She had to get back to her desk and regroup. Her original case had been the investigation of Gordon Gleed’s death. Her intuition now told her that Copeland wasn’t responsible for his murder, at least not directly. Frankie Michaelmas had done it. She seemed to have a fetish for bludgeoning people to death, and, following her practice of instant impressions, Mercy sensed that Michaelmas was far more violent in her heart than Copeland was. Frankie was her target, but Frankie had proved elusive.
Mercy stepped on the accelerator.
5:04 P.M. Mountaingate Drive, Los Angeles
Ayman al-Libbi smiled at the gun as though it might have been a bouquet of flowers or a borrowed book. “Are you going to shoot me?” he said calmly. “That will expose you as much as any rocket attack.”
“I’m a hero,” said Tuman, who had thought of this option long ago. “I stopped a wanted terrorist who had somehow slipped past the Federal agents.”
“You waved me through the door,” al-Libbi said. “You told them I was all right.
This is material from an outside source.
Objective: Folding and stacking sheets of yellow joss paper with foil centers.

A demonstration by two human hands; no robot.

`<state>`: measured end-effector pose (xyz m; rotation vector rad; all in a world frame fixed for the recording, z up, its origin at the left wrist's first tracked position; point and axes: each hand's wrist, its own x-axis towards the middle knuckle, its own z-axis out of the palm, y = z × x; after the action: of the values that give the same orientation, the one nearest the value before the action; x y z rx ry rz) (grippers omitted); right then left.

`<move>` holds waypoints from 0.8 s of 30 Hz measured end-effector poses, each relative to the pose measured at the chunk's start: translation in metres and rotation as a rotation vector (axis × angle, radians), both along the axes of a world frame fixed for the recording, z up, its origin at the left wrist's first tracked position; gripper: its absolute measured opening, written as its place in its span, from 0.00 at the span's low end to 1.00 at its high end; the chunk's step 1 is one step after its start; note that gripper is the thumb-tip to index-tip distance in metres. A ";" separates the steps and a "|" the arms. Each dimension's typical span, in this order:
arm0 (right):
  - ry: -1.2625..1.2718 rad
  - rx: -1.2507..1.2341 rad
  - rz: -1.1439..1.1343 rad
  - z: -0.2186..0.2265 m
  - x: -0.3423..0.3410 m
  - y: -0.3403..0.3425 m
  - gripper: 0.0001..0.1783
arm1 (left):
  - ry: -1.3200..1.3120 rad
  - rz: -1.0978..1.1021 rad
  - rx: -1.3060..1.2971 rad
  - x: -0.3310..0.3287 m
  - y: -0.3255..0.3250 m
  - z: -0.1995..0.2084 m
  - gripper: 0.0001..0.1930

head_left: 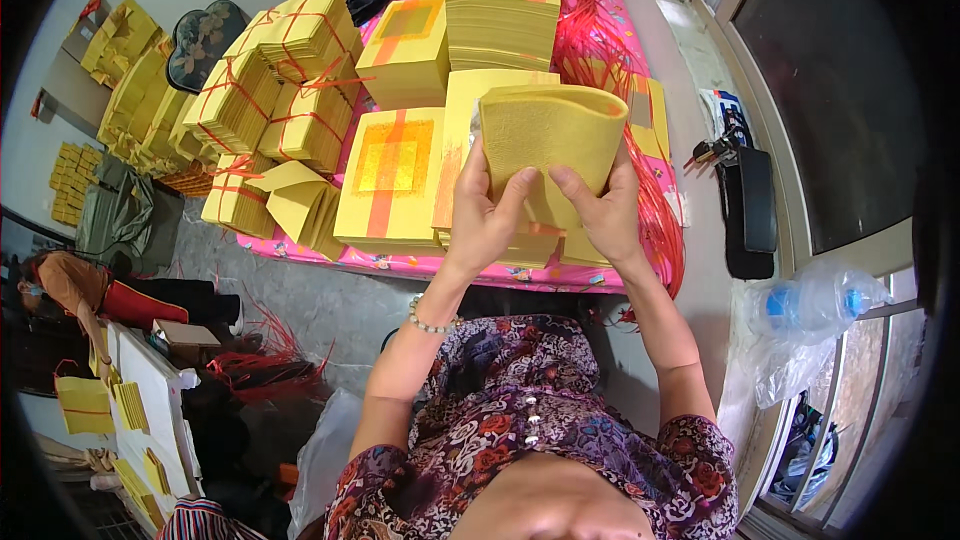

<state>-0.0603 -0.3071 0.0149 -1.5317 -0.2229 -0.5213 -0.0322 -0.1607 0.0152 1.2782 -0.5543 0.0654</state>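
Between my two hands I hold a sheaf of yellow paper [545, 135], curled over so that its top edge makes a loop. My left hand [487, 202] grips its left side, thumb pressed on the front face. On the right side, my right hand [603, 202] grips it the same way, thumb also on the front. Most fingers of both hands are hidden behind the paper. Just beyond the sheaf stands a stack of yellow paper [492, 83]. Left of my hands is another stack [356, 172] with an orange-gold square and a red band on top.
A pink patterned cloth [330, 258] covers the table. Bundles tied with red string [238, 105] are piled at the left, with a tall paper stack [502, 15] at the back. Loose red strips [650, 210] hang along the right. Another person [85, 285] works at a white table [150, 390].
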 end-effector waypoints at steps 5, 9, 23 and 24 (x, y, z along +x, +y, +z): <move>0.090 0.066 0.095 -0.007 -0.001 -0.004 0.34 | -0.077 0.034 0.054 0.003 0.006 -0.013 0.20; 0.047 -0.034 0.105 -0.004 -0.001 -0.012 0.39 | -0.183 0.082 0.134 0.003 0.006 -0.018 0.18; -0.440 -0.669 -0.120 0.054 0.000 -0.031 0.11 | -0.235 0.121 0.163 0.000 0.004 -0.021 0.18; -0.438 -0.669 -0.119 0.055 0.000 -0.031 0.11 | -0.232 0.116 0.156 0.000 0.005 -0.020 0.18</move>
<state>-0.0602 -0.3384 0.0703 -2.0695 -0.7008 -0.9395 -0.0322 -0.1559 -0.0050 1.4653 -0.6940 0.2747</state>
Don’t you think they’ll ask about that?”
Tuman continued to spin his story. “You killed the agents first. I managed to get you while you were focused on them.”
The terrorist nodded appreciatively. “So you’ll kill them and frame me after I’m dead. It’s a good story. It will work. And here’s your opportunity.” Al-Libbi’s eyes lifted up to look over Tuman’s shoulder.
Tuman didn’t go for the bluff. Not really. But his eyes flicked to their corners for just a fraction of a second. That was all the time al-Libbi needed. His left hand grabbed the gun while his right hand struck at Tuman’s face, the fingers stabbing into his eyes. Before the Uygur could even squeal, al-Libbi was holding the gun. But he couldn’t use it without alerting the guards inside. As Tuman staggered back, holding his eyes, the terrorist pocketed the gun and picked up clippers. They stabbed like a snake’s head. The first blow sliced the Uygur’s hands, which were covering his face. Tuman recoiled from them instinctively, exposing his throat. The killer stabbed again.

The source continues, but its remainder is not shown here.